:: About this task ::
For this exercise, print the listing below exactly, without its pictures.

******************************

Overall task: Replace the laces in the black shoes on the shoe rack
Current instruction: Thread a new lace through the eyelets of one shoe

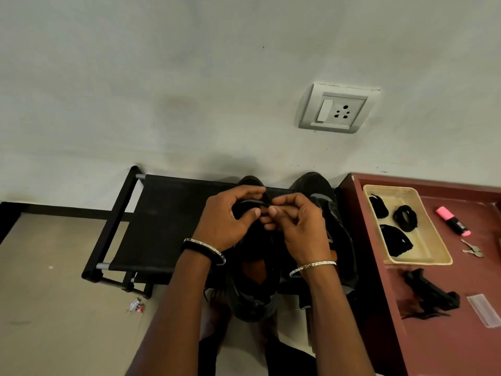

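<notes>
Counting one crumpled wrapper (137, 305) lying on the floor at far left. Finding one black shoe rack (162, 221) standing against the wall, carrying two black shoes side by side at its right end: the left shoe (254, 280) under the hands, the right shoe (339, 226) just beside it. Watching the left hand (227, 221) reaching over the left shoe's front, fingers curled, thumb and forefinger closing together on a thin black lace (267, 204); noting two bands (203, 251) circling that wrist. Seeing the right hand (295, 229) meeting it fingertip to fingertip, thumb and forefinger pinching the same lace, remaining fingers folding inward; noting one silver bangle (311, 267) circling this wrist. Spotting one wall socket (336, 109) sitting higher up. Moving on to one maroon table (447, 348) standing just beside the rack, holding one cream tray (425, 248) with three black lace bundles (405, 218) lying inside, well apart from the shoes. Counting beyond the tray one pink highlighter (452, 221), one bunch of keys (471, 249), one loose black tangle of laces (431, 294) and one clear plastic packet (484, 309).
</notes>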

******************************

:: Answer box ::
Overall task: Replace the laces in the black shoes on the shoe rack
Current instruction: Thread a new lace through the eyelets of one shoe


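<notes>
Counting one crumpled wrapper (137, 305) lying on the floor at far left. Finding one black shoe rack (162, 221) standing against the wall, carrying two black shoes side by side at its right end: the left shoe (254, 280) under the hands, the right shoe (339, 226) just beside it. Watching the left hand (227, 221) reaching over the left shoe's front, fingers curled, thumb and forefinger closing together on a thin black lace (267, 204); noting two bands (203, 251) circling that wrist. Seeing the right hand (295, 229) meeting it fingertip to fingertip, thumb and forefinger pinching the same lace, remaining fingers folding inward; noting one silver bangle (311, 267) circling this wrist. Spotting one wall socket (336, 109) sitting higher up. Moving on to one maroon table (447, 348) standing just beside the rack, holding one cream tray (425, 248) with three black lace bundles (405, 218) lying inside, well apart from the shoes. Counting beyond the tray one pink highlighter (452, 221), one bunch of keys (471, 249), one loose black tangle of laces (431, 294) and one clear plastic packet (484, 309).
</notes>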

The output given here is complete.